When Behnke’s bought the place, they did so lock, stock, and cat. Bitsy was the Nursery Cat, a sweet (but feisty) little football with fur. Now the first three or so weeks I was there, I kept seeing motion out of the corner of my eye, and I thought I was hallucinating/had eye trouble. Then my “eye trouble” ran across a customer’s foot. She screamed bloody murder, of course…. It was a chipmunk. As a matter of fact, there was an extended family of chipmunks. One day a chipmunk ran RIGHT IN FRONT of Bitsy. I sicc’ed her on it. She looked up at me, and the look said, “yes, it’s a chipmunk, what do you expect me to do about it?”
They also had graveled the up-the-hill area, and each spring a pair of killdeer would set up housekeeping. (killdeer are a kind of plover, the only kind that comes inland). They nest in river gravel, and these two decided that our graveled area was “close enuf for Gummint work”. The nest, just a depression in the gravel with the eggs and Mama, who was colored pretty close to the gravel, sitting on them, was discovered each spring, usually by a customer; mama would sit until the customer was right THERE, and then fly up, shrieking, only to fall to the ground with a “broken wing”. Of course, usually the customer was making a fair bit of noise, too. Then the area got taped off until the eggs hatched.

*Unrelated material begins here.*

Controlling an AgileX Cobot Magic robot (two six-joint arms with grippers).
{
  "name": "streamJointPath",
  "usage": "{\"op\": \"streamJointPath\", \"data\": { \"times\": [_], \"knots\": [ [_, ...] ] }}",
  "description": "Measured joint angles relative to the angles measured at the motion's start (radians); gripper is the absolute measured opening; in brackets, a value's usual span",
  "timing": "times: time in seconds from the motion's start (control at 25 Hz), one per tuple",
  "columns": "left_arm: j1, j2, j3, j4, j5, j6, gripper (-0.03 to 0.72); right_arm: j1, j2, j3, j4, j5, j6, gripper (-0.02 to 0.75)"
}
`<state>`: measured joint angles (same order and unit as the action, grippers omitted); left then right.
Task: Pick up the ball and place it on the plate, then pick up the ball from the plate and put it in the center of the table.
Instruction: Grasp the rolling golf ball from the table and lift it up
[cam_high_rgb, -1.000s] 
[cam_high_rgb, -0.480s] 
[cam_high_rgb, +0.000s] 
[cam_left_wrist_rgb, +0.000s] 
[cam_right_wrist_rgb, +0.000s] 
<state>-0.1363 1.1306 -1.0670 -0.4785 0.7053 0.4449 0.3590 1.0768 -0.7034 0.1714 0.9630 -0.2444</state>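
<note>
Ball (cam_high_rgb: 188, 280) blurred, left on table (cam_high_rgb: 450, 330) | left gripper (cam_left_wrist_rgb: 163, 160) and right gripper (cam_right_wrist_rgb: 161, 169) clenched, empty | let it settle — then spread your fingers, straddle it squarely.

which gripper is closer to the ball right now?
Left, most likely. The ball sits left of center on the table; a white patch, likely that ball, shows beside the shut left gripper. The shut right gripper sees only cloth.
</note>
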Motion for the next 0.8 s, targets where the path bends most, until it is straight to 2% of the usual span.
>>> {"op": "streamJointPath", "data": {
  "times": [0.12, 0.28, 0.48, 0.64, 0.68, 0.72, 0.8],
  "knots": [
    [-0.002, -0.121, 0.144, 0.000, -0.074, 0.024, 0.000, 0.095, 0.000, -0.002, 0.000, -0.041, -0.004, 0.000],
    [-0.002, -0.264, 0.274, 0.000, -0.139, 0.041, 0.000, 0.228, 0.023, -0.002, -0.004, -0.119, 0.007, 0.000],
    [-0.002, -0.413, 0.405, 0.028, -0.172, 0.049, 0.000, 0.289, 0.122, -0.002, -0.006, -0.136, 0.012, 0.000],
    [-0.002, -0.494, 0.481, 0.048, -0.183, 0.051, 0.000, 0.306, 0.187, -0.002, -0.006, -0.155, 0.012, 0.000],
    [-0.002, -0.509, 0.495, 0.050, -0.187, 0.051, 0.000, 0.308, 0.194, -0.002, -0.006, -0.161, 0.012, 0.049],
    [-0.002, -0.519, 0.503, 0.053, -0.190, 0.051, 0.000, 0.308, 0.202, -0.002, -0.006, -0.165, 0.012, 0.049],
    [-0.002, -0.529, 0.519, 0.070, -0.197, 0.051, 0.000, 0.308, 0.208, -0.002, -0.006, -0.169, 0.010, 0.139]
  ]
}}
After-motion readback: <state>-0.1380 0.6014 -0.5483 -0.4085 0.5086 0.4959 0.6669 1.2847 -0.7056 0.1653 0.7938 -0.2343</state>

Then there were the Hissing Peonies…. Larger perennials, such as peonies, would come in metal carts with mesh sides, about four feet by four, and six feet tall and open on only one side. Even I, tall as I am, would have to step on the bottom shelf, grab the side, and swing up, to get the stuff in the back of the top shelf. Well, one Friday morning a big shipment came, including carts of peonies, and when I got there on Sunday morning a lot of carts still had not been unloaded. Fine. I unloaded the bottom two shelves of a cart of peonies, then swung up and reached for a pot on the top. The peonies hissed. I did what any red blooded American male would do when something you can’t see hisses at you. I screamed at the top of my lungs and jumped back.
It turns out that a mama mallard duck (usually ground nesters) had decided that the peonies, six feet off the ground, were, again, close enuf for Gummint work, and there were already two eggs. Upshot of the story; the cart stayed where it was until Mama laid five (six?) eggs, and they put a board ramp down into a wading pool of water when they hatched. The ducklings went to a farm. They had to sell those particular peonies as unlabeled; ducks just trample down a hollow in the grass for a nest, and when they leave the nest they pull the grass over the eggs. In this case, all Mama could pull loose were the plant labels, and that’s what she did.
I loved (love) working there, whichever location. Not only are you there when the rarer stuff is unloaded off the trucks, but I bend people’s ears about the Four Seasons Garden Club, too.
by Jim Dronenburg
I loved your stories about the critters living at Behnke’s. As a young, inexperienced gardener I bought all my plants at Behnke’s because you also gave good advice. Not wanting to forget what it was, I wrote on white plastic markers and put it next to the tiny annual. Out of the corner of my eye I saw my cat Tess, pulling them all up as fast as I put them in. I scolded her, righted the plant labels and 5 minutes later they were all lying on the ground again. Tess was confined to the house for the rest of the week. After a few days of seeing them untouched, I walked out one morning and they were all gone again! I accused Tess, but she had been pulling them out and dropping them in place. This time they were gone completely. A few weeks later we had a big wind storm which knocked a bird’s nest out of the tree. I picked it up to return it to the tree and there were all my white plastic markers nimbly interwoven with the other nesting materials.